*** Block opens ***
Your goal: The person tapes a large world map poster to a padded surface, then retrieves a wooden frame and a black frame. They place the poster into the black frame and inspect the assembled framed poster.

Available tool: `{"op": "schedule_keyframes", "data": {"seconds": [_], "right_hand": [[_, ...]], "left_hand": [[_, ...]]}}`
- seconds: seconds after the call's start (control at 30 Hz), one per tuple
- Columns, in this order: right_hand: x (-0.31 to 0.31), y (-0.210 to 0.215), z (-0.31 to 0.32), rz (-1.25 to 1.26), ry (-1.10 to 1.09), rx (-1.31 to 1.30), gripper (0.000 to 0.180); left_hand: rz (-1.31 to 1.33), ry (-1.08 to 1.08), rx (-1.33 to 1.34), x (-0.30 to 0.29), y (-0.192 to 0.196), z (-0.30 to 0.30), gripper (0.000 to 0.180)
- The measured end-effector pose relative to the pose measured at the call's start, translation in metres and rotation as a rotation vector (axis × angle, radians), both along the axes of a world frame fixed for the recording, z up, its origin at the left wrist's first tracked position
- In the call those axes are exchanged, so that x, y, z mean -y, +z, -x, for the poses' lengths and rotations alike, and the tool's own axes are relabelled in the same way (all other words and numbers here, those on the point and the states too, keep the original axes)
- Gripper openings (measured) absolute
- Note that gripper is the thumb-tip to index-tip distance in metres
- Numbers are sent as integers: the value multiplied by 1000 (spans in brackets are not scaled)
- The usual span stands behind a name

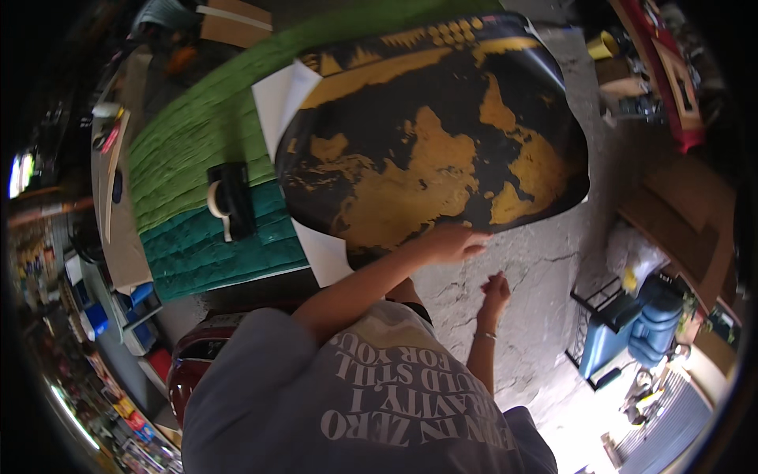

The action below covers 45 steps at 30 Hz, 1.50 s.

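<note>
Fingers (472, 242) of the left hand (450, 241) are lying flat and stretched out on the near edge of a large black-and-gold map poster (442, 134). The palm is pressing down on the sheet and closing around nothing. The right hand (496, 289) is resting just at five o'clock from the left one, on the cracked concrete floor (545, 261), a little apart from the poster's edge. Its fingers are drawn loosely together and are holding nothing; a thin bracelet (486, 336) is showing at the wrist.

The poster is spreading from the hands toward twelve o'clock, filling the middle of the view, and its near edge is curling slightly off the floor. A white sheet (278, 99) is lying under it, peeking out at ten o'clock and again at eight o'clock of the left hand.

Toward nine o'clock of the poster, a green padded panel (197, 126) is lying beside a teal one (205, 249). A black tape dispenser (235, 197) with a pale roll of tape (215, 199) is sitting across the seam where the two meet.

At four o'clock from the hands, well apart, a blue chair (632, 336) is standing in bright light. At one o'clock, beyond the poster's far corner, a yellow cup (602, 46) is sitting among clutter. At seven o'clock, a dark red rounded object (193, 359) is showing beside the person's grey shirt (379, 411); what it is cannot be told.
</note>
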State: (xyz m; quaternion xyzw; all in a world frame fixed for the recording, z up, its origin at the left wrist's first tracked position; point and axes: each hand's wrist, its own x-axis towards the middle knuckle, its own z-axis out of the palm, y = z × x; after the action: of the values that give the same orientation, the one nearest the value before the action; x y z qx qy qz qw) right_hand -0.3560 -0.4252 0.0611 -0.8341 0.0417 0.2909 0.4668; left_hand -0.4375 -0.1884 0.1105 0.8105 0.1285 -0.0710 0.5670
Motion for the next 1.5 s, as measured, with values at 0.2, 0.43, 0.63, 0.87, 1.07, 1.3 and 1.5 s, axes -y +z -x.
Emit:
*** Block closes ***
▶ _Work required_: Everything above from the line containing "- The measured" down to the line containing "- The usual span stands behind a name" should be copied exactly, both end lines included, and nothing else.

▶ _Task output_:
- The measured end-effector pose relative to the pose measured at the call's start, translation in metres and rotation as a rotation vector (axis × angle, radians), both along the axes of a world frame fixed for the recording, z up, its origin at the left wrist's first tracked position
- In the call those axes are exchanged, so that x, y, z mean -y, +z, -x, for the poses' lengths and rotations alike, and the tool's own axes are relabelled in the same way (all other words and numbers here, those on the point and the states too, keep the original axes)
- Gripper openings (measured) absolute
- Note that gripper is the thumb-tip to index-tip distance in metres
- Numbers are sent as integers: the value multiplied by 1000 (spans in brackets are not scaled)
- The usual span stands behind a name

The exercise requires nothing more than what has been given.